A single number is expected: the count of lines in the records below that contain "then".

══ Entries shown ══

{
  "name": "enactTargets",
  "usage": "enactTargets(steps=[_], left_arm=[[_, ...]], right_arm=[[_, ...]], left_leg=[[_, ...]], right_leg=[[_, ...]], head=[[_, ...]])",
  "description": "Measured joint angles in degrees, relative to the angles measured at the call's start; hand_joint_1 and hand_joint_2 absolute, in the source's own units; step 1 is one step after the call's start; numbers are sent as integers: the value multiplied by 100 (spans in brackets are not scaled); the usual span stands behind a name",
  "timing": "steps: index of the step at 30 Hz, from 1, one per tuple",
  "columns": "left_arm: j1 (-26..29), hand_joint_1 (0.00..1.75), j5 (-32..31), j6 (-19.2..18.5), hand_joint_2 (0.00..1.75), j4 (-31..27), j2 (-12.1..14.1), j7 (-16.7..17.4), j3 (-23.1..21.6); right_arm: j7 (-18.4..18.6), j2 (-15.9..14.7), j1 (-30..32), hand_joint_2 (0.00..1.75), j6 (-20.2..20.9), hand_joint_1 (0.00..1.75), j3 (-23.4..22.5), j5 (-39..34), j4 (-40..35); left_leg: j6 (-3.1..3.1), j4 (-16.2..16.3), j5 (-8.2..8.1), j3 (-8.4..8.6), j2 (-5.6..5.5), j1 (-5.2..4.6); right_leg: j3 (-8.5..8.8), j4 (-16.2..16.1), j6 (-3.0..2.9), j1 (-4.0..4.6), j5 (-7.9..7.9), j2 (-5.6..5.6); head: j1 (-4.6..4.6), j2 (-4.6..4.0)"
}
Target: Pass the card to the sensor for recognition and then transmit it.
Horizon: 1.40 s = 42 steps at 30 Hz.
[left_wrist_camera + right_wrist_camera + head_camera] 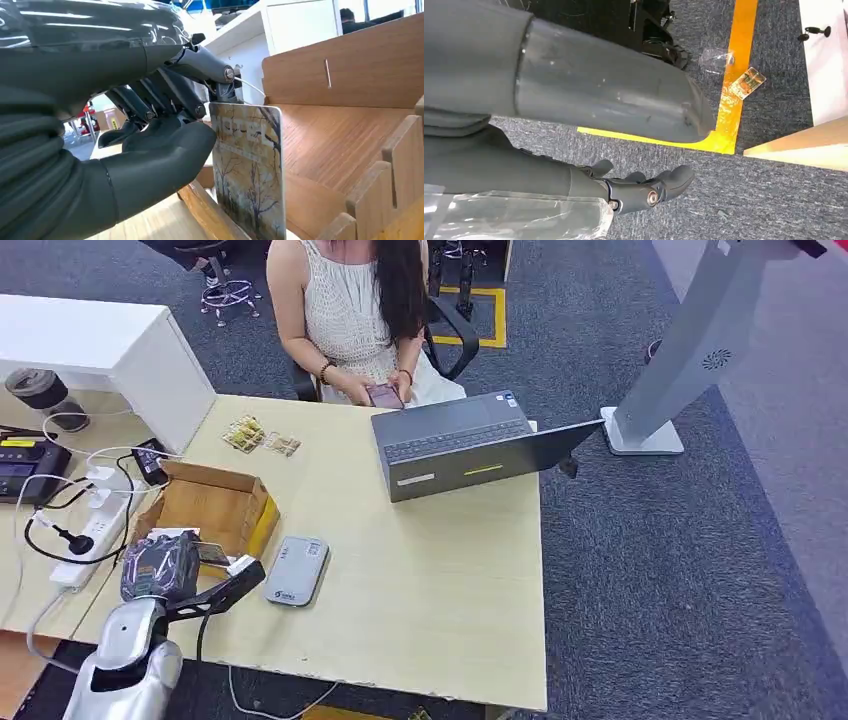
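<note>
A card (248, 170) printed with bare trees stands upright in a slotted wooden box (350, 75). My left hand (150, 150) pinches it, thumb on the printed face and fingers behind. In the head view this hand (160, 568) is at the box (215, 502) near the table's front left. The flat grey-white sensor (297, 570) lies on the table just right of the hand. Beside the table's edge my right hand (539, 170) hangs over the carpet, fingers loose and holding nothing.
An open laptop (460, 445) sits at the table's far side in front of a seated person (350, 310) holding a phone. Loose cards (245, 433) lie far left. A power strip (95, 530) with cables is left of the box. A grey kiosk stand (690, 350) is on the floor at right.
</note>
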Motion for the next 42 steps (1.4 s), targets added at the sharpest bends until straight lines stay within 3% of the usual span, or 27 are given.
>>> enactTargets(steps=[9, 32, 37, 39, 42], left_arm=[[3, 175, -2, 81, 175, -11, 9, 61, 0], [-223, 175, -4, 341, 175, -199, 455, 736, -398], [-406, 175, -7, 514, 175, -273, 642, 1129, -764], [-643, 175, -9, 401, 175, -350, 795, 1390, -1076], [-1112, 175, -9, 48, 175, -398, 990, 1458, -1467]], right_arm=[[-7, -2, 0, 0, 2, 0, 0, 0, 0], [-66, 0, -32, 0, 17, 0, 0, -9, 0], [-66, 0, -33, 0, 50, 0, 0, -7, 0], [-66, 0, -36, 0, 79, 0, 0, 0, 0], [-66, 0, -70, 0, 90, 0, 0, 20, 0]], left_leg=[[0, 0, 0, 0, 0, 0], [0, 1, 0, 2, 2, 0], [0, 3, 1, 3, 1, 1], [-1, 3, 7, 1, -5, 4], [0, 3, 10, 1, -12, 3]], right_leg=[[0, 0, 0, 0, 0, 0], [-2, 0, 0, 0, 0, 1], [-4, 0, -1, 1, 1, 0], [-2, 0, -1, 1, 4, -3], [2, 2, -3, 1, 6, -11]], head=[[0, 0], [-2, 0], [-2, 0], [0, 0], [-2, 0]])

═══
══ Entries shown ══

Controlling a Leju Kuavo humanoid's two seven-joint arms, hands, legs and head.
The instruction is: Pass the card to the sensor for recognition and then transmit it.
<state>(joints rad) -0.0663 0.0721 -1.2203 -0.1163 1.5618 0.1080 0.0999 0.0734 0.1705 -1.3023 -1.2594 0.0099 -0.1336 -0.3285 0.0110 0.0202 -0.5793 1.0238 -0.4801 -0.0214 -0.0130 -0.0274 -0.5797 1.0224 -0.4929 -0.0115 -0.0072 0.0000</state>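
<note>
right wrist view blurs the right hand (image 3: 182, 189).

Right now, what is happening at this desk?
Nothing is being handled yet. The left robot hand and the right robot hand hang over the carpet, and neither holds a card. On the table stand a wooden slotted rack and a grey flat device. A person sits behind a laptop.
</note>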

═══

● **Your response**:
2